One server had high CPU for over 5 mins when the alert should be triggered after 1 minute
It looks like CloudWatch can be configured to send an alert (which I'll get to) after one minute of a condition being met:
One can actually set conditions for many other metrics as well - this is what I see on one of my instances, and I think that detailed monitoring (I use free), might have even more:
What else is out there that can do the same job and will also integrate with Pager Duty?
I'm assuming you're talking about this. It turns out the Pager Duty has a helpful guide just for integrating CloudWatch. How nice!
Pricing
Here's the pricing page, as you would probably like to parse it instead of me telling you. I'll give a brief overview, though:
You don't want basic monitoring, as it only gives you metrics once per five minutes (which you've indicated is unacceptable.) Instead, you want detailed monitoring (once every minute).
For an EC2 instance, the price for detailed monitoring is $3.50 per instance per month. Additionally, every alarm you make is $0.10 per month. This is actually very cheap if compared to CopperEgg's pricing - $70/mo versus maybe $30 per month for 9 instances and copious amounts of alarms. In reality, you'll probably be paying more like $10/mo.

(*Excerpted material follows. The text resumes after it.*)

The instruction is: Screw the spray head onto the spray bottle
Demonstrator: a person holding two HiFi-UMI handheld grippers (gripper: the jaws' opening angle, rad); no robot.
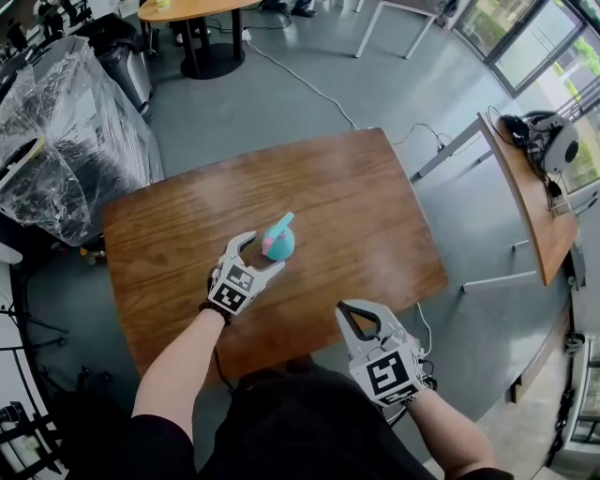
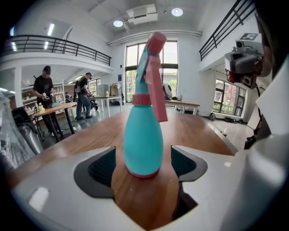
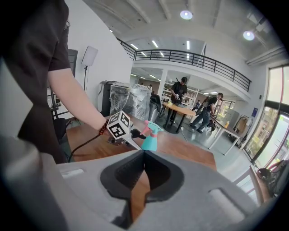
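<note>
A teal spray bottle [image 1: 278,246] [image 2: 142,144] stands upright on the brown wooden table [image 1: 356,206], with its pink spray head [image 1: 282,225] [image 2: 153,76] sitting on its neck. My left gripper [image 1: 262,251] [image 2: 143,162] is open, one jaw on each side of the bottle's base, and a gap shows on both sides. My right gripper [image 1: 348,308] [image 3: 143,155] is shut and holds nothing, near the table's front edge and well to the right of the bottle. From the right gripper view, the bottle [image 3: 149,142] shows beyond the left gripper's marker cube [image 3: 118,126].
Plastic-wrapped equipment [image 1: 56,131] stands off the table's left. A round table [image 1: 187,11] is at the back and a long desk [image 1: 530,202] with gear on it at the right. Cables run over the grey floor [image 1: 309,89]. People [image 2: 45,90] stand at far tables.
</note>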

Pager Duty's tutorial suggests you use SNS, which is another cost. The good thing: it's dirt cheap. $0.60 per million notifications. If you ever get above a dollar in a year for SNS, you need to perform some serious reliability improvements on your servers.
Other shiny things!
You're not just limited to Amazon's pre-packaged metrics! You can actually send custom metrics (time it took to complete a cronjob, whatever) to Cloudwatch via a PUT request. Quite handy.
Submit Custom Metrics generated by your own applications (or by AWS resources not mentioned above) and have them monitored by Amazon CloudWatch. You can submit these metrics to Amazon CloudWatch via a simple Put API request.
(from here)
Conclusion
So all in all: CloudWatch is quite cheap, can do 1-minute frequency stats, and will integrate with Pager Duty.

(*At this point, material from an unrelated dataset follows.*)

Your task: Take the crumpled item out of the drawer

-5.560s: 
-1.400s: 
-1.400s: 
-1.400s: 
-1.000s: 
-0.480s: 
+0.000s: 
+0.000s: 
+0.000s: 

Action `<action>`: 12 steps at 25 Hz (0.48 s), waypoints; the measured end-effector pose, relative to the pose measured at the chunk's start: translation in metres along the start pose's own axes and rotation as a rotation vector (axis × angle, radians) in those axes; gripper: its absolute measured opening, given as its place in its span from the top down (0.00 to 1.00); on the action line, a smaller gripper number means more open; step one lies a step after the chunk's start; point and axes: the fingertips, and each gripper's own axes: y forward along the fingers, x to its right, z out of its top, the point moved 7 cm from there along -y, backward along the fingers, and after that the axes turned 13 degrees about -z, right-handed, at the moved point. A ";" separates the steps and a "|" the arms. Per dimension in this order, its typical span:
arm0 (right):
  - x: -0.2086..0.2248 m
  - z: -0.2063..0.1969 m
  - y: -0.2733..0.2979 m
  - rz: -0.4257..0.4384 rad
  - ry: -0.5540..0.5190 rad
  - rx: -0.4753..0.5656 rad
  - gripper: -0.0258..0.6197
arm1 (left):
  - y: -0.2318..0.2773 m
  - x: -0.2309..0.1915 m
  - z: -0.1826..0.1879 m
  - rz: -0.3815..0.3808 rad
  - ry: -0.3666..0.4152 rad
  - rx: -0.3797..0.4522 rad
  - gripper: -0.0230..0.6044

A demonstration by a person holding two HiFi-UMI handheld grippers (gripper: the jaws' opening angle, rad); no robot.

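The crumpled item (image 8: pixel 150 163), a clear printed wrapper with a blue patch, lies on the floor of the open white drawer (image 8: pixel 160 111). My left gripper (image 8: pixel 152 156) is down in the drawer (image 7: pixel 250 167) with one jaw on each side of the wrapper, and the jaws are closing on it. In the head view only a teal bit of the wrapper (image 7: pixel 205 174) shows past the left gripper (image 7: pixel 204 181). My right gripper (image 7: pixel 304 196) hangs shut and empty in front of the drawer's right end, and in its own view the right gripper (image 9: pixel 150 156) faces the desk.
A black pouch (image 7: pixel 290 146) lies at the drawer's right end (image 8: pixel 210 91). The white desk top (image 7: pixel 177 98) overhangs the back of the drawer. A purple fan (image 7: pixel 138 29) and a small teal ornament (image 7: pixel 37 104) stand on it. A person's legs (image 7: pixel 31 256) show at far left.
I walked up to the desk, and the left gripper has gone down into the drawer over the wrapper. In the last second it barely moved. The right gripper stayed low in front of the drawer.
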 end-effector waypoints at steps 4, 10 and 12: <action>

tl;dr: Server Density will do what you want, on top of that it has web checks and custom metrics too.
In short Server Density is a monitoring tool that will monitor all the relevant server metrics. You can take a look at this page where it’s all described.
One server had high CPU for over 5 mins when the alert should be triggered after 1 minute
Server Density’s open source agent collects and posts the data to their server every minute and you can decide yourself when that alert should be triggered. In the alert below you can see that the alert will alert 1 person after 1 minute and then repeatedly alert every 5 minutes.

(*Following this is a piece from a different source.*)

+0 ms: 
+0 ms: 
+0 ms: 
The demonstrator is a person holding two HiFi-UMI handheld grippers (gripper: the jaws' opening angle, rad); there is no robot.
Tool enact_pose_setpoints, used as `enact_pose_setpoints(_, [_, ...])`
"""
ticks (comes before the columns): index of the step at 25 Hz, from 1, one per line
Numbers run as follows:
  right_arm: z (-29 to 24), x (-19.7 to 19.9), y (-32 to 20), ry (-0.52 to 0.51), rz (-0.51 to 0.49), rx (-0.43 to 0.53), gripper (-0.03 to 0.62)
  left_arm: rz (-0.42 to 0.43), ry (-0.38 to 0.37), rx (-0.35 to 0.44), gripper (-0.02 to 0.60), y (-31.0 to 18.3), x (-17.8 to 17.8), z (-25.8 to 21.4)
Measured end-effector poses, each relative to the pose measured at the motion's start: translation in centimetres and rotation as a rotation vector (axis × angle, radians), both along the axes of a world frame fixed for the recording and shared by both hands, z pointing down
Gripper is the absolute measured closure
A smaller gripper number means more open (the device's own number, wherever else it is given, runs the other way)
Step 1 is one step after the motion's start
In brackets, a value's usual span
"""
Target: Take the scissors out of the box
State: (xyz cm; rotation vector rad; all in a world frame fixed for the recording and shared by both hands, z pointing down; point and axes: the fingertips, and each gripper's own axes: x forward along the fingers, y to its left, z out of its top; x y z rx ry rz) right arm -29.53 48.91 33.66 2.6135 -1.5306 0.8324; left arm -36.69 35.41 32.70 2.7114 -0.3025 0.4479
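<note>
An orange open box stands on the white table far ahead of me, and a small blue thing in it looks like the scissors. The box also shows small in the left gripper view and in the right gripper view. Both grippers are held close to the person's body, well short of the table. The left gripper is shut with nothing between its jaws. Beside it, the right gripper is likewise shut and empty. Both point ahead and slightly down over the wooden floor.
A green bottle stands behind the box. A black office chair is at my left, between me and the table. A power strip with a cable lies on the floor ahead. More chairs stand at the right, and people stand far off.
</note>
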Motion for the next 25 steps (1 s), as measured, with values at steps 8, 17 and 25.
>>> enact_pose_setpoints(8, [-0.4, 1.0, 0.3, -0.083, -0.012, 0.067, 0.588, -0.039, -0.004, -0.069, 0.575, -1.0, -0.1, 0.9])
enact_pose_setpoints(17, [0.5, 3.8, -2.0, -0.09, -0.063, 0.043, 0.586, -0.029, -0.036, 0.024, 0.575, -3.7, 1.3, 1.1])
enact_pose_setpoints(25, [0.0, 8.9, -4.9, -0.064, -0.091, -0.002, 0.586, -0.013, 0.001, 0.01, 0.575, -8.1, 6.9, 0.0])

There is a lot of other metrics that you can alert on too.
What else is out there that can do the same job and will also integrate with Pager Duty?
Server Density also integrates with PagerDuty. The only thing you need to do is to generate an api key at PagerDuty and then provide that in the settings.
Just provide the API key in the settings and you can then in check pagerduty as one of the alert recipients.
Pricing
You can find the pricing page here. I’ll give you a brief overview of it. The pricing starts at $10 for one server plus one web check and then get’s cheaper per server the more servers you add.
Everything will be monitored once every minute and there is no fees added for the amount of alerts added or triggered, even if that is an SMS to your phone number. The cost is slightly more expensive than the Cloudwatch example, but the support is good. If you used copperegg before they have a migration tool too.
Other shiny things!
Server Density allows you to monitor all the things! Then only thing you need to do is to send us custom metrics which you can do with a plugin written by yourself or by someone else.
I have to say that the graphs that Server Density provides is somewhat akin to eye candy too. Most other monitoring solutions I’ve seen out there have quite dull dashboards.
Conclusion
It will do the job for you. Not as cheap as CloudWatch, but doesn’t lock you in into AWS. It’ll give you 1 minute frequency metrics and integrate with pagerduty + a lot more stuff.